Implementation:Evidentlyai Evidently Legacy RegExp Feature
| Knowledge Sources | |
|---|---|
| Domains | ML Monitoring, Text Analysis, Pattern Matching |
| Last Updated | 2026-02-14 12:00 GMT |
Overview
Provides a generated feature that checks whether each value in a specified text column fully matches a given regular expression pattern.
Description
The RegExp class extends GeneratedFeature to produce a categorical feature indicating whether text values fully match a regular expression. The matching is performed using pandas' str.fullmatch method, which requires the entire string to match the pattern (not just a substring). The result is cast to an integer: 1 for a full match, 0 for no match.

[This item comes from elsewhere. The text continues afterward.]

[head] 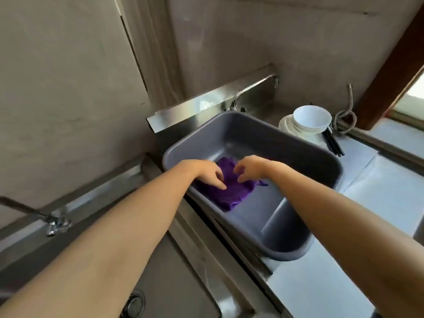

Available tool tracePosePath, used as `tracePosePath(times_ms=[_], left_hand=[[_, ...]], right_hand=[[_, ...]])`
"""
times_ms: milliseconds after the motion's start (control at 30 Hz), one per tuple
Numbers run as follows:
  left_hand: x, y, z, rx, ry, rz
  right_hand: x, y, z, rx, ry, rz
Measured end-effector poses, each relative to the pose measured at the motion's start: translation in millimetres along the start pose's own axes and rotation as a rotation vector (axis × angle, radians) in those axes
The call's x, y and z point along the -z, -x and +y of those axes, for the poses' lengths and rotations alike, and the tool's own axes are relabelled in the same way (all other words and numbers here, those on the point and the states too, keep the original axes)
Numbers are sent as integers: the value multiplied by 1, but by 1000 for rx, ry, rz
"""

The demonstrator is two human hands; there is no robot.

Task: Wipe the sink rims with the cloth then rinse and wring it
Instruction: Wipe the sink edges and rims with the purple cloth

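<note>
1. Left hand (207, 172): reaches into the grey plastic basin (316, 157), fingers curled downward, fingertips pressing on the purple cloth (231, 191). Nothing is clasped; the fingers are loosely spread.
2. Right hand (249, 167): mirrors the left from the other side, fingers bent and loosely apart, tips at the cloth's upper right part. Cannot tell whether they pinch a fold or only touch it.
3. Cloth: lies crumpled on the basin floor, directly beneath and between both hands, with most of its bulk extending toward the person, below the fingertips. One small corner sticks out to the right past the right wrist.
4. Basin: sits in the right-hand sink well, tilted in view, its near rim passing under both forearms.
5. Tap (252, 88): mounted on the steel backsplash behind the basin, spout pointing right.
6. Second tap (46, 216): at the left, over the left sink, whose drain (135, 305) shows at the bottom edge.
7. White bowl (312, 118): stacked on plates on the counter to the right of the basin; dark chopsticks (332, 143) lie just beside the stack.
</note>
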State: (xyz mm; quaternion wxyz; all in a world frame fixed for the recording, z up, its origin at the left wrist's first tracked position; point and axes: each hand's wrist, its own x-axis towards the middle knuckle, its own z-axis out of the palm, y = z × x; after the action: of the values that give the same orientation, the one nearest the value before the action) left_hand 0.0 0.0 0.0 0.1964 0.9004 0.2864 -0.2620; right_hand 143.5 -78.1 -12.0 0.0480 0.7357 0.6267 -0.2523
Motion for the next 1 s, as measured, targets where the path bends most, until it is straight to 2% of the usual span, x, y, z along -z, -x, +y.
tracePosePath(times_ms=[167, 333, 600, 800, 1000], left_hand=[[-18, -28, -13, 95, -41, 25], [-22, -49, -23, 124, -43, 29], [-14, -66, -23, 123, -59, 146], [-14, -67, -13, 127, -206, 230], [-6, -58, -12, 55, -113, 274]], right_hand=[[-30, -22, 3, -51, 136, -27], [-40, -37, 7, -88, 165, 115], [-44, -46, 9, -148, 87, 200], [-39, -45, 16, -173, -52, 216], [-25, -36, 20, -167, -163, 234]])
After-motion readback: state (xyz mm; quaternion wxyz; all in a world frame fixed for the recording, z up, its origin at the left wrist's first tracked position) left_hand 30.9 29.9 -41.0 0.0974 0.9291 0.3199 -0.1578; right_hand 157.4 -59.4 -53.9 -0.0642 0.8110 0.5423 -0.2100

The column values are first cast to strings using astype(str) before the match is applied. The feature column name follows the pattern {column_name}_{reg_exp} and the default display name is "RegExp '{reg_exp}' Match for column {column_name}".

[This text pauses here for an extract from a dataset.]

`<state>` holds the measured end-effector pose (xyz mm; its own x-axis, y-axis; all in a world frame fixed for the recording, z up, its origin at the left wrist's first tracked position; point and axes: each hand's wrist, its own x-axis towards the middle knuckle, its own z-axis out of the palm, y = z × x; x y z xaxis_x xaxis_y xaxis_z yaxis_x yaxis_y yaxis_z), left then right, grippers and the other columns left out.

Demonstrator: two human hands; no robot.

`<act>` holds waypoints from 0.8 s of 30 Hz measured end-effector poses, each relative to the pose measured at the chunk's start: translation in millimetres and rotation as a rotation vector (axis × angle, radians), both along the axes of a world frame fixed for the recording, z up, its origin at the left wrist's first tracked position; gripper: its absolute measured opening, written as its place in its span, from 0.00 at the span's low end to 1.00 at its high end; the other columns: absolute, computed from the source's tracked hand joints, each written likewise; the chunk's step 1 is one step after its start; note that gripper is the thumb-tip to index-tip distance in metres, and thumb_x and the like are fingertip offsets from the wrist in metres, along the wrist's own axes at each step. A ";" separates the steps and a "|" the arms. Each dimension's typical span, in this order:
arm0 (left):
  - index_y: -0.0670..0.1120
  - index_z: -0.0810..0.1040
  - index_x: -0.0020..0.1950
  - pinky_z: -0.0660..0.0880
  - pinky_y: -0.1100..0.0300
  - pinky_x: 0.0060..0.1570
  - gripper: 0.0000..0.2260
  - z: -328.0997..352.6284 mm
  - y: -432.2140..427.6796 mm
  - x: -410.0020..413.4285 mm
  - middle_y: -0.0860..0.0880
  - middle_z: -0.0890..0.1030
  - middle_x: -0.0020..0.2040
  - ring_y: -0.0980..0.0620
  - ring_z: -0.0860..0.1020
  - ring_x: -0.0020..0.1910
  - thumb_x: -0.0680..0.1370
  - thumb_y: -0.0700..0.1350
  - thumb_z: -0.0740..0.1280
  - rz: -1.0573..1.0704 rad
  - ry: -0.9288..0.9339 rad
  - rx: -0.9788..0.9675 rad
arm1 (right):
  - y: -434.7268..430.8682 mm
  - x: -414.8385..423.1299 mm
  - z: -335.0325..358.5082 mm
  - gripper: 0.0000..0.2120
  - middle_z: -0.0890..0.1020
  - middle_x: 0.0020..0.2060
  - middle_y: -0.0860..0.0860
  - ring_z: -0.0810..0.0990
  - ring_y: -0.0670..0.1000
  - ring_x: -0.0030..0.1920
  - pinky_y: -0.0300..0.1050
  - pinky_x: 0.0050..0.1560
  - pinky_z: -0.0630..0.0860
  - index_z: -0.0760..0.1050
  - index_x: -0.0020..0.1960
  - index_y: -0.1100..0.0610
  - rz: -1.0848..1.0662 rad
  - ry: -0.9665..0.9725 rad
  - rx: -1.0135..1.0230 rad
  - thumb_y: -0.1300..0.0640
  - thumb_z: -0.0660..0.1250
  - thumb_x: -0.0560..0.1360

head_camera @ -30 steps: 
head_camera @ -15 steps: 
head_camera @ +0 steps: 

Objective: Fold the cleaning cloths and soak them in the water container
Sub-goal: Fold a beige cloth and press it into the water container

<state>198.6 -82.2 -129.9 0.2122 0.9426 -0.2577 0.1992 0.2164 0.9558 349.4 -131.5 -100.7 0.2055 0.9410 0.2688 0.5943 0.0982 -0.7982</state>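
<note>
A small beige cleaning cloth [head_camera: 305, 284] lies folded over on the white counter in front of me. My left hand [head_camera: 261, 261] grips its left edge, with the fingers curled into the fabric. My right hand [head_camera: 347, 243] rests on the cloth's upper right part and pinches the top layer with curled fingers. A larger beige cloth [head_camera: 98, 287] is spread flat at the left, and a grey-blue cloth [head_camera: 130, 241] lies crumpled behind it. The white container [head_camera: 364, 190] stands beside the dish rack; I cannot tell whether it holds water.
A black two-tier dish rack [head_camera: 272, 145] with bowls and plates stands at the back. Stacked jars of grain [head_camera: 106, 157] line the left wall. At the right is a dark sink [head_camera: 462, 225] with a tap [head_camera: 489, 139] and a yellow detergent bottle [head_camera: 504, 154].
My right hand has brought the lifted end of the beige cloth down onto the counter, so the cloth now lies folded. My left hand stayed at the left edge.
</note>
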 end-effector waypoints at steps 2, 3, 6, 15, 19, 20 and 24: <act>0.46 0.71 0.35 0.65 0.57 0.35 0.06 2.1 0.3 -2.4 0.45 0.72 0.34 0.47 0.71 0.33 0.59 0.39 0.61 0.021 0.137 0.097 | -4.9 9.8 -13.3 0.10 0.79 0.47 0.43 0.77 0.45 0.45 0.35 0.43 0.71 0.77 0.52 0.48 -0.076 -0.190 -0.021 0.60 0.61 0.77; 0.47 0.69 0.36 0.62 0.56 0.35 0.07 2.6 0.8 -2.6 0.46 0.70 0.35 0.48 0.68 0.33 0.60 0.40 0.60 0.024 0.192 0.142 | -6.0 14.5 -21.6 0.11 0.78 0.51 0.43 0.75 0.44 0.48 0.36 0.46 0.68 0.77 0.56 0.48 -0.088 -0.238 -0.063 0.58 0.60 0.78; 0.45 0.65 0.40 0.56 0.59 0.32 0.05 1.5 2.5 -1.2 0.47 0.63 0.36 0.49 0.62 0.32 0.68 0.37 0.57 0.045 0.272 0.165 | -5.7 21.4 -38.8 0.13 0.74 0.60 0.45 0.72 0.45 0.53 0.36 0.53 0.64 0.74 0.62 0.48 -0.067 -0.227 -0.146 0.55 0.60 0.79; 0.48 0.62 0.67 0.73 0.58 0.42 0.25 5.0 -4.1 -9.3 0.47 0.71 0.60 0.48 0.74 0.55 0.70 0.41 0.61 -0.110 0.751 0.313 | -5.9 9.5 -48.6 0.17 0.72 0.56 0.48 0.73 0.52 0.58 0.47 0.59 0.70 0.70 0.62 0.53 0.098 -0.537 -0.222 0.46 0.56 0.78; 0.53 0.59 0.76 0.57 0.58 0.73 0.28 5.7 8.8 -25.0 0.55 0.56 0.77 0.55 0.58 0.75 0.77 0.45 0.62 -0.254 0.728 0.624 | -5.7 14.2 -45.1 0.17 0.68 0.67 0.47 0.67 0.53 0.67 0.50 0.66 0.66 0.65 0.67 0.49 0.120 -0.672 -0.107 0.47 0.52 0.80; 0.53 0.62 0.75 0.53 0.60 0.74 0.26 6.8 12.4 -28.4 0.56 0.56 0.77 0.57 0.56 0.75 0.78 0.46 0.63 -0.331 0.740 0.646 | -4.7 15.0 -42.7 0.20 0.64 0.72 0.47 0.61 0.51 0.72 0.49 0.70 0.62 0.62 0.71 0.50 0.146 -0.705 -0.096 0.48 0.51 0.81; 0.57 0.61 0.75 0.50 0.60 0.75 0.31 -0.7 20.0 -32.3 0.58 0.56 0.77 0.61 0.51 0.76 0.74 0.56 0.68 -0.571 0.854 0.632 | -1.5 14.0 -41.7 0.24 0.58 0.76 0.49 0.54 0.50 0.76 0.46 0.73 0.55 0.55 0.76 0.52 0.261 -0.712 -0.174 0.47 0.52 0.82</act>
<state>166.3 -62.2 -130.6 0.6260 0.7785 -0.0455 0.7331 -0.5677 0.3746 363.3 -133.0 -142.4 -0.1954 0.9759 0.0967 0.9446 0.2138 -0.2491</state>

The feature type is ColumnType.Categorical.
Usage
Use this feature when you need to validate that text values conform to a specific pattern, such as email formats, phone numbers, identifiers, or any structured text format. It is useful for data quality monitoring and output validation in ML pipelines.
Code Reference
Source Location
- Repository: Evidentlyai_Evidently
- File: src/evidently/legacy/features/regexp_feature.py
Signature
class RegExp(GeneratedFeature):
class Config:
type_alias = "evidently:feature:RegExp"
__feature_type__: ClassVar = ColumnType.Categorical
column_name: str
reg_exp: str
def __init__(self, column_name: str, reg_exp: str, display_name: Optional[str] = None): ...
def generate_feature(self, data: pd.DataFrame, data_definition: DataDefinition) -> pd.DataFrame: ...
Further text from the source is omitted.